Material for this exercise:
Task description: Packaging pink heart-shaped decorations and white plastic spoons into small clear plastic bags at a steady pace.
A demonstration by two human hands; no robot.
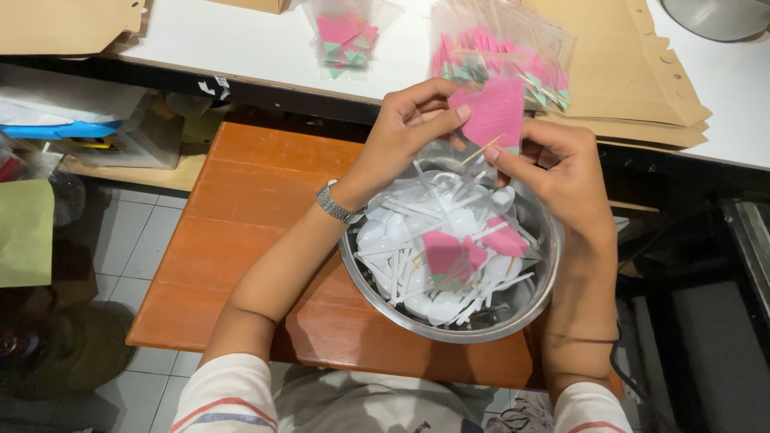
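Observation:
My left hand (405, 128) and my right hand (561, 168) meet above a steel bowl (539, 303). Together they hold a small clear bag with a pink paper napkin (496, 112) inside. My right fingers also pinch a thin wooden toothpick (480, 151) at the bag's lower edge. The bowl rests on an orange wooden stool top (257, 200) and holds several white plastic spoons (401, 232) and folded pink napkins (449, 255). A metal watch (333, 204) circles my left wrist.
A white table (241, 40) lies beyond, carrying a pile of filled clear packets (529, 56), another packet (345, 36), and brown cardboard sheets (642, 88). Clutter and a blue object (56, 130) sit at the left over a tiled floor (128, 240).

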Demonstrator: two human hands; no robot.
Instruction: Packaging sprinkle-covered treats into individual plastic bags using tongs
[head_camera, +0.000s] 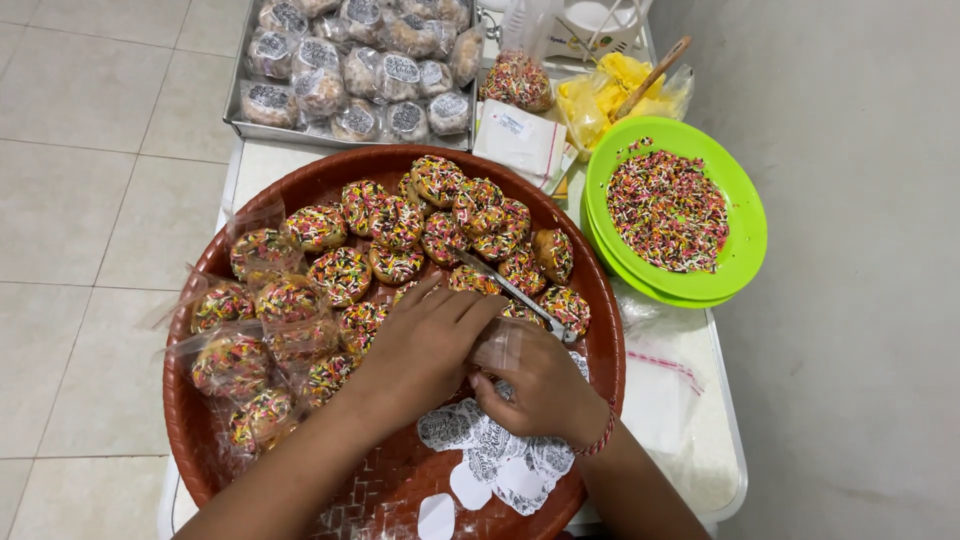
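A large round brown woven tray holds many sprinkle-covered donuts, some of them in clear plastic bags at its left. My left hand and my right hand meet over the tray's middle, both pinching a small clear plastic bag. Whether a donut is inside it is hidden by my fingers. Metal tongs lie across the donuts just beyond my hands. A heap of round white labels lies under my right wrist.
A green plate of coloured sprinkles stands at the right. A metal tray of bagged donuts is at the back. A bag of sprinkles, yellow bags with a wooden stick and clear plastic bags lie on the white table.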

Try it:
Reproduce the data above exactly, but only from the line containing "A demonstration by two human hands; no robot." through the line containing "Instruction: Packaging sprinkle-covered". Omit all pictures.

Answer to the problem:
A demonstration by two human hands; no robot.
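Observation:
My left hand (405, 128) and my right hand (561, 168) meet above a steel bowl (539, 303). Together they hold a small clear bag with a pink paper napkin (496, 112) inside. My right fingers also pinch a thin wooden toothpick (480, 151) at the bag's lower edge. The bowl rests on an orange wooden stool top (257, 200) and holds several white plastic spoons (401, 232) and folded pink napkins (449, 255). A metal watch (333, 204) circles my left wrist.
A white table (241, 40) lies beyond, carrying a pile of filled clear packets (529, 56), another packet (345, 36), and brown cardboard sheets (642, 88). Clutter and a blue object (56, 130) sit at the left over a tiled floor (128, 240).
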
Demonstrator: two human hands; no robot.
Instruction: Packaging sprinkle-covered treats into individual plastic bags using tongs

That wraps up the exercise.